“This administration is using every lever that it has as aggressively as we can to ensure civil rights and equity,” said Catherine Lhamon, deputy director of the Domestic Policy Council for racial justice and equity. “We are not siloed off in a corner. This is a priority at the highest and every level of this administration.”
While top officials say the moves are effective, they warn that they are not a substitute for larger action. They stress that Biden’s legacy on civil rights is tied to the passage of two key pieces of legislation that would expand voting access and restore key sections of the landmark 1965 Voting Rights Act that blocked discriminatory changes to state’s voting laws. Recent attempts by GOP-led legislatures to change election laws based on former President Trump’s baseless claims of voter fraud have lent urgency to some Democrats’ calls for reforming the rules of the Senate to move the bills forward.
“There are legislative tools that have to be used. There’s a bully pulpit that has to be used, there’s executive action that has to be used,” said former Attorney General Eric Holder. But “failure to pass those bills, get those bills put into law… I think that really would have a really substantial negative impact on them building a successful civil rights legacy.”
Biden’s willingness to personally dive into high-pitched civil rights issues presents a contrast from the early approach taken by his former boss, Barack Obama. The 44th president was often hesitant to get overly involved in such matters for fear that it could backfire. Occasionally it did. His early comments condemning the arrest of Harvard professor Henry Louis Gates caused the biggest drop in support with white voters than “any single event” in his presidency, Obama wrote in his memoir.
Biden’s engagement has not been universally smooth, either. The president’s MLB comments put him at odds with Georgia Democrats, and the White House later stressed that he hadn’t directly called for a boycott of the game. But civil rights activists who spoke to POLITICO said that the president’s remarks about Georgia’s law still sent a signal to organizations like the NAACP and National Action Network that he wouldn’t avoid the multiple battlefronts of the country’s racial reckoning.
The White House said that Biden’s efforts to spotlight civil rights battles will “100 percent” continue. And they cited the Transportation Department’s use of their authority under the Civil Rights Act as an early instance of an agency following through on Biden’s day-one mandate to all departments to prioritize racial equity.
Additionally, in the Covid-19 relief law signed last month, the White House made sure that pandemic assistance reached Black farmers. And on Thursday, the Centers for Disease Control and Prevention launched a new initiative to address how race and how social determinants of health (education, neighborhood, wealth) impact people of color. Biden’s naming of systemic racism in his inaugural address was just the beginning, said Lhamon.

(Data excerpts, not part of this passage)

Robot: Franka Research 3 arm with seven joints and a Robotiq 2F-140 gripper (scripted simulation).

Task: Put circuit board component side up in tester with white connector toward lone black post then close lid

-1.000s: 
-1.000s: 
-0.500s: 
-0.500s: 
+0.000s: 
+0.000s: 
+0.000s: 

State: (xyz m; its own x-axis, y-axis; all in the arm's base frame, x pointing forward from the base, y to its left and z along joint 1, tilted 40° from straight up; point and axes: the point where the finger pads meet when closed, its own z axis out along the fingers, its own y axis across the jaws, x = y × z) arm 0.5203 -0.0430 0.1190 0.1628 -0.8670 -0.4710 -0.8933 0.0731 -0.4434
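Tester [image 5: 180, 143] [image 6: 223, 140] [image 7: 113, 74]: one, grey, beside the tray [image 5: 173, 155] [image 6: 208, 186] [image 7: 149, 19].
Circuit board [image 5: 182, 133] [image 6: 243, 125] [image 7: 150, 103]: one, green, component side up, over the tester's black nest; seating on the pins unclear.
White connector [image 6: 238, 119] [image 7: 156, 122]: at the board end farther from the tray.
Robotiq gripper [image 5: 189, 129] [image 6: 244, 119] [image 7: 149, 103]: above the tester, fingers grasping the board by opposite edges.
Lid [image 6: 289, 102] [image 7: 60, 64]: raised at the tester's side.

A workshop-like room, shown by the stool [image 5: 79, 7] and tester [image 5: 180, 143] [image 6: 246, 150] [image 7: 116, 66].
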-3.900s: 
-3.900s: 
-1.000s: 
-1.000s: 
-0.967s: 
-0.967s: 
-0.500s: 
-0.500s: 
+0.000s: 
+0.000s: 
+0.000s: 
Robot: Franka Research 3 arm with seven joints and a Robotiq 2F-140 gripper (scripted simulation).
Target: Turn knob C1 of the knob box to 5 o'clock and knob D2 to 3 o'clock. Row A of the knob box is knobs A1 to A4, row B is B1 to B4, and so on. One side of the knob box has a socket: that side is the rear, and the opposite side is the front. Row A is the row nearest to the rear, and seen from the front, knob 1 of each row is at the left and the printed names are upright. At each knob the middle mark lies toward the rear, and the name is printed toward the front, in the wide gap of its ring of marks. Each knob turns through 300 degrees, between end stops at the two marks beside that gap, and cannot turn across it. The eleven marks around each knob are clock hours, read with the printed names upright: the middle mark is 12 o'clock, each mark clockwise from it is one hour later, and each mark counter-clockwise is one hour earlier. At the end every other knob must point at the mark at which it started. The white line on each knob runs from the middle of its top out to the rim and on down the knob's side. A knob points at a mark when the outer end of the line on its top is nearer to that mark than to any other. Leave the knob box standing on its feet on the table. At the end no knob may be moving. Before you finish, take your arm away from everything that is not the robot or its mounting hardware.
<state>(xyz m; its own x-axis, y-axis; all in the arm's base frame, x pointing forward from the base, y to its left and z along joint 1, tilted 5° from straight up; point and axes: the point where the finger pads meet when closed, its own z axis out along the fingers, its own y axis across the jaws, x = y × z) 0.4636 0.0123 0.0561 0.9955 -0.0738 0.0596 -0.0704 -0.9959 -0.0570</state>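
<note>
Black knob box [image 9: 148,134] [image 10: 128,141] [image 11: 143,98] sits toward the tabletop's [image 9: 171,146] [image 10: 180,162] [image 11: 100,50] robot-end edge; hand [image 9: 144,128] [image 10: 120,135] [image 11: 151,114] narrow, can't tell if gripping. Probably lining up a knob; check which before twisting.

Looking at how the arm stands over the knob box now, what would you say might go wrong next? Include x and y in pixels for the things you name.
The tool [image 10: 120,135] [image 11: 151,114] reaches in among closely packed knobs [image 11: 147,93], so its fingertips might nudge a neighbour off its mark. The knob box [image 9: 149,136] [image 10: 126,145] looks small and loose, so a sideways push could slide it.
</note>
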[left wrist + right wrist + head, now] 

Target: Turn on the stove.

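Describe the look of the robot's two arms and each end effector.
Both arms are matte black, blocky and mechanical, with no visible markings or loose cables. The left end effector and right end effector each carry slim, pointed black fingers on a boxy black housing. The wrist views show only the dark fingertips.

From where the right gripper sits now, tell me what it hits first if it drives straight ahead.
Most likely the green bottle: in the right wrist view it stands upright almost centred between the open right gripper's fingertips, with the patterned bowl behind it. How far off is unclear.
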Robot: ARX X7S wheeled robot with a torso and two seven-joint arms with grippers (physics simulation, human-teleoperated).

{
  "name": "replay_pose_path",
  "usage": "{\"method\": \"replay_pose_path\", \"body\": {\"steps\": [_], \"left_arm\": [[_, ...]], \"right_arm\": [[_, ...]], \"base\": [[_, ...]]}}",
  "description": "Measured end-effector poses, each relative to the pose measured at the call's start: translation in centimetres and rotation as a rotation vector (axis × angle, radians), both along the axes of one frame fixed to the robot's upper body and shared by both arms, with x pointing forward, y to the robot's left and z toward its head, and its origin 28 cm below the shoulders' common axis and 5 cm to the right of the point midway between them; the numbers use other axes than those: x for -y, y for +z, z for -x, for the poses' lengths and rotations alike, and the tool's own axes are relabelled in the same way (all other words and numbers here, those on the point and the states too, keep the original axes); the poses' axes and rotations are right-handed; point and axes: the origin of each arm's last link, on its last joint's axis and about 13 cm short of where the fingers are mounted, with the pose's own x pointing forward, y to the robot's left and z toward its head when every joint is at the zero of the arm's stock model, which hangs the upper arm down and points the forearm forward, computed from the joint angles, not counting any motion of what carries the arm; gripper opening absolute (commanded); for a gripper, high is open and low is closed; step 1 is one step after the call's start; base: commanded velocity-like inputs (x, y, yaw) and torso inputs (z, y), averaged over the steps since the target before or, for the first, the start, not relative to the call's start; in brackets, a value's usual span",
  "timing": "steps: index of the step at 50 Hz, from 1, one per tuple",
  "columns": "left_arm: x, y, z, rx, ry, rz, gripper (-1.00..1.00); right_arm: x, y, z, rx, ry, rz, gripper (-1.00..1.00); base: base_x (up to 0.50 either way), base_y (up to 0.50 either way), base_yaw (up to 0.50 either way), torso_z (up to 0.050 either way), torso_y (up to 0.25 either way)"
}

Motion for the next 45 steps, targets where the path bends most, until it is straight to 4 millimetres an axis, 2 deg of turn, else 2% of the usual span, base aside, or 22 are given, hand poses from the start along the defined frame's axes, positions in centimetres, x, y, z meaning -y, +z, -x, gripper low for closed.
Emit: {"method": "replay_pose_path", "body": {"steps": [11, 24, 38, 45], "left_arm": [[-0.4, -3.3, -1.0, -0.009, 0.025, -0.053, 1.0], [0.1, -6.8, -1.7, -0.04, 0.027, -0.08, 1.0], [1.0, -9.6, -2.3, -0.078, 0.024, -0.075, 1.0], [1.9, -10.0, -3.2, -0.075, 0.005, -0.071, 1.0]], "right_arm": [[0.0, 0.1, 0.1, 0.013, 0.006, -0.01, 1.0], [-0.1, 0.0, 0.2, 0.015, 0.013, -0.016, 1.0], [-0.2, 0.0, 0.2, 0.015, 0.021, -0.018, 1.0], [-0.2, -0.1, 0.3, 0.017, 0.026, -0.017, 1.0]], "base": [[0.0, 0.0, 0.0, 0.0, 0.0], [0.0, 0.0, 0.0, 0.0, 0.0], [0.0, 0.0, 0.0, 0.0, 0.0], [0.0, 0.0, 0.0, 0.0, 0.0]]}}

He’ll “take every moment that he has to use his voice” to talk about equity.
Theodore Johnson, a senior fellow with the Brennan Center for Justice who studies racial identity in electoral politics, said the national attention Biden directed toward Georgia was a “tactical, savvy” move that showed Black voters who helped elect him that he was willing to “create pressures external to the system.”
Biden’s pathway to the nomination relied on Black voters in Southern states, and his victories in new battleground states like Georgia also hinged on turnout among Black and brown voters. Civil rights activists have been quick to remind the administration that its ability to enact Biden’s agenda relies on his coalition turning out again in 2022.
Whether they do could be determined by the political capital Biden expends to move two major voting rights bills that have stalled in Congress. The Senate has not yet taken up either piece of legislation, and there is no optimism that the 60 votes would be there for passage if the bills were brought to the floor. For that reason, Holder said, there needs to be “some kind of structural reform in the Senate with regard to the filibuster.”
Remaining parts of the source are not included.